Welfare statesmen

Struggling ex–Prime Ministers have been spotted queueing outside of Parliament

Sketch

As we waited on Thursday for Jeremy Hunt to come and deliver the bad news, there was a small moment of the type of excitement that thrills parliament-watchers.

Theresa May, in a bright red power suit, had taken her traditional seat in the prime minister’s blind spot, two rows behind him, perfectly positioned to shoot him down. But who was this, shambling into the chamber? None other than author and journalist Boris Johnson! He plonked himself down at the end of the bench next to May’s. The pair were separated only by a stairway.

After a moment, May sneaked a glance to her right, confirmed who was there, and returned to focusing intently on the papers in her lap. A minute or so later, Johnson, manspreading like a giant toad, looked left briefly before staring ahead. Between them, the air seemed to shimmer with tension in a way that would feel familiar to a Korean border guard.

But of Liz Truss there was no sign

Andrew Stephenson, a Tory whip whose Wikipedia page reveals he was Conservative Party chairman during that weird bit of the summer when Johnson gave random jobs to anyone he met, moved to sit between the two former prime ministers, possibly on the instructions of the United Nations. He shared a matey joke with Johnson. Scientists define a “superhard” material as one exceeding 40 gigapascals in the Vickers hardness test. They’re going to need a new scale to measure May’s expression at this point.

Seeing the two former prime ministers prompted the thought that there’s a third ex-premier in the Commons. But of Liz Truss there was no sign, either in the chamber or, beyond one passing mention, in Hunt’s long statement. Truss is being written out of the historical record more surely than an out-of-favour member of Stalin’s politburo.

Neither was there much sign of her Cabinet. Kwasi Kwarteng, the Chancellor of the Exchequer (September), declined to turn up to see his works repudiated. Therese Coffey, for six weeks the deputy prime minister, watched from the peers’ gallery.

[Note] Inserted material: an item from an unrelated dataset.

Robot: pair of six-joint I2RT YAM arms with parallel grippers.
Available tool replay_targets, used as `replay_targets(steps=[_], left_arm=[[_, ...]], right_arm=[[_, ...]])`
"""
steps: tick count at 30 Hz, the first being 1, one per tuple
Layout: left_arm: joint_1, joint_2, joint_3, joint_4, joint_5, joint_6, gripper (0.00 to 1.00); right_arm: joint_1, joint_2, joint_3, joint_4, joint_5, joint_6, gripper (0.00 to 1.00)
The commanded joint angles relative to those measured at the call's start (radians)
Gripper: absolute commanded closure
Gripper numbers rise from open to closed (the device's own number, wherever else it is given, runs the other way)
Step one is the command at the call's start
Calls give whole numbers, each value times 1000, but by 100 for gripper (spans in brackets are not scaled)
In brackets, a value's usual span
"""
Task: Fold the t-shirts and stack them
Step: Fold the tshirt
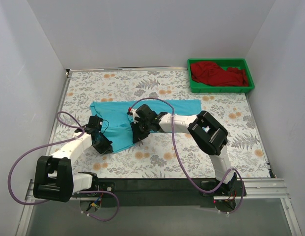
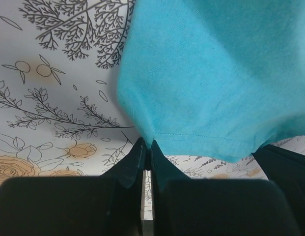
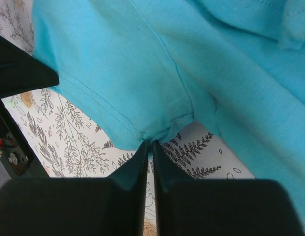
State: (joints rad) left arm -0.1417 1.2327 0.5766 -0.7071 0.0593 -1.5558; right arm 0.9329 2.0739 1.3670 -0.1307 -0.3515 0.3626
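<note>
Left gripper (image 2: 147, 156) and right gripper (image 3: 149, 150) each pinch the blue shirt (image 1: 115, 117) hem with thin edge bites. Any pull may slip one free, so the fold goes crooked.

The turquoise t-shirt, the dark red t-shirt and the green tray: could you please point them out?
turquoise t-shirt (image 1: 186, 106): top external view, flat right part.
dark red t-shirt (image 1: 218, 73): top external view, bunched middle.
green tray (image 1: 221, 89): top external view, near rim.

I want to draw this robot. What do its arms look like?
The left arm and right arm are white tubes joined by chunky black joints. A thin purple cable loops along each. The jaws are black and taper to narrow tips.
</note>
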Motion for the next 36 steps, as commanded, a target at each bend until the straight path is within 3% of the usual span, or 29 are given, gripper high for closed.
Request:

Had they been asked to stay away? Is the Conservative Party hoping that we will all simply forget about the period between September and mid-October? It certainly felt like it. Hunt’s speech, delivered in the tone of a sympathetic solicitor explaining that your house is being repossessed, was full of references to “global headwinds” and “international crisis”, and very short on any mention of the impact that events closer to home might have had on all this.

Tories are helping at  least one person who lost their job this year

The result was that Hunt continued the recent tradition of government ministers reading out speeches that sound like they were written by a deeply sarcastic opponent. “Credibility cannot be taken for granted,” he tried to lecture the opposition benches, only to be greeted with mocking laughter. The recession – and we are in recession – was “shallower” than it would have been if.. if what? If the Conservatives were still in office? It all felt a bit like a lecture on fire safety from the people who had just burned your house down. “You cannot borrow your way to growth,” he said, sternly, and Tory MPs who really very recently cheered exactly such a strategy now cheered its repudiation.

Being foreign secretary, Hunt said, “showed me first hand the enormous respect in which this country is held”. Of course, he stopped doing the job in 2019. These days, international leaders greet British prime ministers with expressions of sympathetic concern.

There was a brief mention of the great Conservative project, making life harder for business, when Hunt told us that the government will set out how we can make the most of our “Brexit freedoms” by the end of next year. Six years after Britain voted to leave the European Union and more than two after we left, the benefits of Brexit remain tantalisingly out of reach.

Rachel Reeves, for Labour, gave what may be her best performance yet. In fairness, she’s had more practise responding to fiscal statements than most shadow chancellors get. “The mess we are in is the result of 12 weeks of Conservative chaos and 12 years of Conservative economic failure,” she began. “Growth dismal, investment down, wages squeezed and public services crumbling.”

The Tories, she said, were taking a “Bobby Ewing strategy, with Downing Street as Dallas. Old cast members return as if nothing has happened.” I thought it was a good joke, until a younger colleague leaned over to ask me who Bobby Ewing was. Later Reeves made quoted The Police’s Every Breath You Take, a hit from 1983. For some reason, all her cultural reference points date from the time when Neil Kinnock was Labour leader.

Good though she was, its not Reeves who will do for the Tories so much as people’s experience of the next couple of years. Even as she spoke, journalists were getting the Office for Budget Responsibility’s forecasts, filled with bleak graphs and tales of coming hardship.

Not for everyone, though. When Reeves had finished, Johnson got up and plodded cheerfully out, hand, as ever, down the back of his trousers. He made £260,000 from one speech last month, while living in a £10,000-a-month home provided by a donor. It’s good to know that Tories are helping at  least one person who lost their job this year back onto his feet.